Traveling solo is an amazing experience. I am privileged enough to meet new people every day as well as practice what I absolutely love to do while getting paid for it and seeing the world. I am incredibly lucky.
But there is something that us solo travelers choose to leave out of our quirky stories, late night party sessions and adventurous tales…
We have to say goodbye. A lot.
It’s common that while on the road we don’t run into people just like us. More often than not, we meet vacationers, retirees, and gap-year students. All of these people have a home to return to – a routine, family, loved ones, an address, bed, dog, car, job, etc. They are looking for an escape from it all, a temporary getaway that will reset their minds, clear their heads or possibly teach them something new. But then they return while we stay out on the road chasing our insatiable wanderlust.
I can’t begin to count how many times people have said, “Oh, I wish I could do what you’re doing,” or “Good for you, doing all of this while you’re young.” Well, thanks, yes, I am glad that I pursued my dreams and have figured out a way to make a living by traveling the world. Yay! But what many of these people don’t know is that while I absolutely adore the life that I am currently living, I can’t help but feel a physical pain in my stomach when they say, “I’m excited to go back home… get back into a routine.”

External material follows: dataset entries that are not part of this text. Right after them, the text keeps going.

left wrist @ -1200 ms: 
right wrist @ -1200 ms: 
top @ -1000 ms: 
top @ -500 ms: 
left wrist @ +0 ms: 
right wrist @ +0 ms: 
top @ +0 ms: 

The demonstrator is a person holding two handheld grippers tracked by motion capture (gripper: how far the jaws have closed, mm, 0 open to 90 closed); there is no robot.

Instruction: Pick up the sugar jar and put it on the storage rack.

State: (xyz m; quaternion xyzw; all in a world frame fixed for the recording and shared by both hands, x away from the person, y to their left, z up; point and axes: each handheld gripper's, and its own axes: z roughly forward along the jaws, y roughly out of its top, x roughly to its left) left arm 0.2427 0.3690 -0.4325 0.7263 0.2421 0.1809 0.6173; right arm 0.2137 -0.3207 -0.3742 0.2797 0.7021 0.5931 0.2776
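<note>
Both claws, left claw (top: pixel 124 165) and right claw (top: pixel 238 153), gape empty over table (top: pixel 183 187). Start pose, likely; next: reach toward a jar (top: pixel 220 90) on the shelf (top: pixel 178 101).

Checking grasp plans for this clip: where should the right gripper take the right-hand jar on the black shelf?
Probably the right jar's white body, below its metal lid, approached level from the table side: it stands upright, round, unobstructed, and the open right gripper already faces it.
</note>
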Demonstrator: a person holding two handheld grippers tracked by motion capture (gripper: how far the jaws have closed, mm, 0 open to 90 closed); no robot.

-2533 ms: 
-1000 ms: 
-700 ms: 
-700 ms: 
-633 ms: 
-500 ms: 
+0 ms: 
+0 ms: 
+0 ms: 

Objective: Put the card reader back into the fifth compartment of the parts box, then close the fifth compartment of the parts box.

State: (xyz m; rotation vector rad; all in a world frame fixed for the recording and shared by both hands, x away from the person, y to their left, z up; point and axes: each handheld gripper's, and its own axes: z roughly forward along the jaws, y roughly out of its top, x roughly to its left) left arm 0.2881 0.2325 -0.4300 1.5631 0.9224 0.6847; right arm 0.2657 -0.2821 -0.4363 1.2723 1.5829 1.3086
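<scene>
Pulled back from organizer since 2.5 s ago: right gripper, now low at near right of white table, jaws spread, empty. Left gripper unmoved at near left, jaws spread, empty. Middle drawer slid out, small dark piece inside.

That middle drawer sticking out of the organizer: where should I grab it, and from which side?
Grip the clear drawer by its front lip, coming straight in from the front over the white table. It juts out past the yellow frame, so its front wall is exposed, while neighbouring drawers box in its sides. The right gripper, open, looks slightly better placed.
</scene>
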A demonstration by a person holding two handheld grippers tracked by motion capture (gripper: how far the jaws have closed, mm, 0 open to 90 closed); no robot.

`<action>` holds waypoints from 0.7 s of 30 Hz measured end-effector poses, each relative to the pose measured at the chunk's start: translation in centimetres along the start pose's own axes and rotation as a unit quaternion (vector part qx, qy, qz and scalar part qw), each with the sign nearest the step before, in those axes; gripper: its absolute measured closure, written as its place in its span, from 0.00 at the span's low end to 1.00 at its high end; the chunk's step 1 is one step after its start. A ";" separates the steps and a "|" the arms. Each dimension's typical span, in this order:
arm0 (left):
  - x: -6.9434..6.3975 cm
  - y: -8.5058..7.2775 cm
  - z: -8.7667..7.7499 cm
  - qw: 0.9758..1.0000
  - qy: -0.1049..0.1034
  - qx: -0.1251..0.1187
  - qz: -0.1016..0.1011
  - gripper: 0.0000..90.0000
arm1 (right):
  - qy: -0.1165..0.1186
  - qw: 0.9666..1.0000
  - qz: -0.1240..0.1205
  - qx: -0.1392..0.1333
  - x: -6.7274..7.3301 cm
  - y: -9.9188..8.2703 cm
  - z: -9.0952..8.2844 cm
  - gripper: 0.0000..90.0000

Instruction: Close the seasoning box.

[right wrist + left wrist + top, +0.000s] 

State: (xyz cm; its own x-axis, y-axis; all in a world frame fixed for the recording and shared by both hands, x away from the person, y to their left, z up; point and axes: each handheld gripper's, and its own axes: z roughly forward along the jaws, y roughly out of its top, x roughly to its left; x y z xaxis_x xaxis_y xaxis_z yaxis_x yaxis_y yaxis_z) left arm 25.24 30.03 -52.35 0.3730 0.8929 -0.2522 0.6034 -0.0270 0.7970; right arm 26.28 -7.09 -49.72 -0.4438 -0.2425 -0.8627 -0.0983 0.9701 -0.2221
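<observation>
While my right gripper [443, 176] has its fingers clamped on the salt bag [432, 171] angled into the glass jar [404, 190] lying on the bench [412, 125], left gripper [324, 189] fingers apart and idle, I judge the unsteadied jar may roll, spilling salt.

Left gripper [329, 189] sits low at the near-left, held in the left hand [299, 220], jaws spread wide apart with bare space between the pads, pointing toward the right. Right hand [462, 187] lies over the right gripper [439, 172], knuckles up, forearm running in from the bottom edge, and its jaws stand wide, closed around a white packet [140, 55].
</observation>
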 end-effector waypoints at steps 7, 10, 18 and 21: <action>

What once sounded like death to me now has instead stirred a slight sense of longing for the stability. See, I literally am a nomad. I rent a room here and there, usually not extending my stay for longer than a month. I make my living by working as a performer around the country and Canada and I make an effort to travel to new places in between gigs in order to avoid looking for an apartment or place to call home. I have done this for 18 months and only now am I starting to wonder… What the hell am I doing?
I have to say goodbye to people ALL THE TIME. I make these amazing connections, fall in and out of love, call strangers family and bond immediately with fellow participants on a zip line tour. These people leave a small imprint as I hopefully do for them as well. I am passionate about making genuine human connections and leaving people with a different perspective, be it looking at the world a little differently or trying something new. But my love for people has been both a blessing and a curse. See, as I often try and make a genuine connection, I can sometimes turn into an escape or even a dream.
I am a passerby, a traveler out in a really big world. Highly insignificant in the scheme of things, I have a hard time placing high value on family, stability, security, routine, and more simply because everything I do is incredibly temporary.
But what if I want to remove some of the temporary from my life? How do I introduce some stability yet still live this nomadic adventure? Someone recently said to me, “I wish my life was as simple as yours.” The solo travelers of the world are continually questioned on our longevity as well as challenged as to find what we really want. At almost 28 years old, I am beginning to grow concerned. Will I ever find that person who is adventurous like me? Who loves passionately, jumps off waterfalls, goes on midnight adventures and who wants to find true meaning and happiness in this world? They say we can’t have our cake and eat it too – maybe the truth is that I am asking for too much. But as one of my favorite songs states: “I don’t care what they all say/I don’t care if my heart breaks/All I want is love/I don’t care what they all say/Let me find my own way home.”
I want to find my own way home one day. I want to find love that is big, supportive, passionate, and adventurous. But until that day comes, I suppose I’ll blame my gypsy soul and continue with the fact that I was made for leaving.